# Proof problem, help!

1. Mar 20, 2005

### Cyannaca

I would really appreciate if anyone could help me with this problem.

F is a group homomorphism from G= (E, *) to H= (F,#).
If , for all x e E , x*x e ker(f).
Show that for all x e E, f(x-1)=f(x)

Now I don't know how I should start the proof. Also, I would like to know if I can assume that Ker(f) is equal to the identity element.

2. Mar 20, 2005

### AKG

If $x*x \in Ker(f)$ then this means precisely that $f(x*x) = 1_F$ where $1_F$ is the identity element of H. You want to show something like:

$$f(x*y) = f(x)#f(y)$$

and

$$f(x^{-1}) = (f(x))^{-1}$$

In fact, you probably already have these proved somewhere.

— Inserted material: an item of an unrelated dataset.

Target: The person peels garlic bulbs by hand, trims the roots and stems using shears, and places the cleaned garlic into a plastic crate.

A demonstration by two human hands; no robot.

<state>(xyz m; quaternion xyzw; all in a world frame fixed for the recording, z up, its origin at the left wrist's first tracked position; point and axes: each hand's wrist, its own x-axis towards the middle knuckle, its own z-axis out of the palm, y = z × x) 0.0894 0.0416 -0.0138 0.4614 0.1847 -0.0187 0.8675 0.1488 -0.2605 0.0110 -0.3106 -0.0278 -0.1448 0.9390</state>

If you do, then use them and the rest should be very simple. Actually, I don't remember the definitions, but I have a feeling that the first thing (that f(x*y) = f(x)#f(y)) might just be a property of homomorphisms. The second property follows from the first at least in the case where x*x is in Ker(f), and probably in general too.

3. Mar 21, 2005

### matt grime

You've got F as a homomorphism, and the underlying set of H (at least that's what I presume H=(F,#) means. Usually there is no reason to distinguish the group from its elements like that. Also, if you're not going to tex it then it's common to indicate inverses by putting the minus 1 in an exponent, since x-1 doesn't really make sense for a group. You may not assume ker(f) is the identity element, since that is saying f is an injection which is not given.

From the definition y in ker f iff f(y)=e conclude something about f(xx), and use AKG's stuff above which is the (usual) definitoin of what a homomorphism is.

And remember showing that y is the inverse of x is showing exactly that xy=yx=e.

4. Mar 21, 2005

### AKG

Matt, I believe he/she meant f (lower case) to be the homomorphism, and F to be the set underlying group H.

5. Mar 21, 2005

### robert Ihnot

Is that what the guy is talking about, F(x-1) is actually F(x^(-1))? Just written differently? No wonder the problem look mysterious! This is a completely simple problem now that it is written so it can be read! If F(x*x) goes to 1, then x is its own inverse, since by group property there can be only a unique inverse.

You gotta be careful about how you write the inverse if you use a calculator, you know!

Last edited: Mar 21, 2005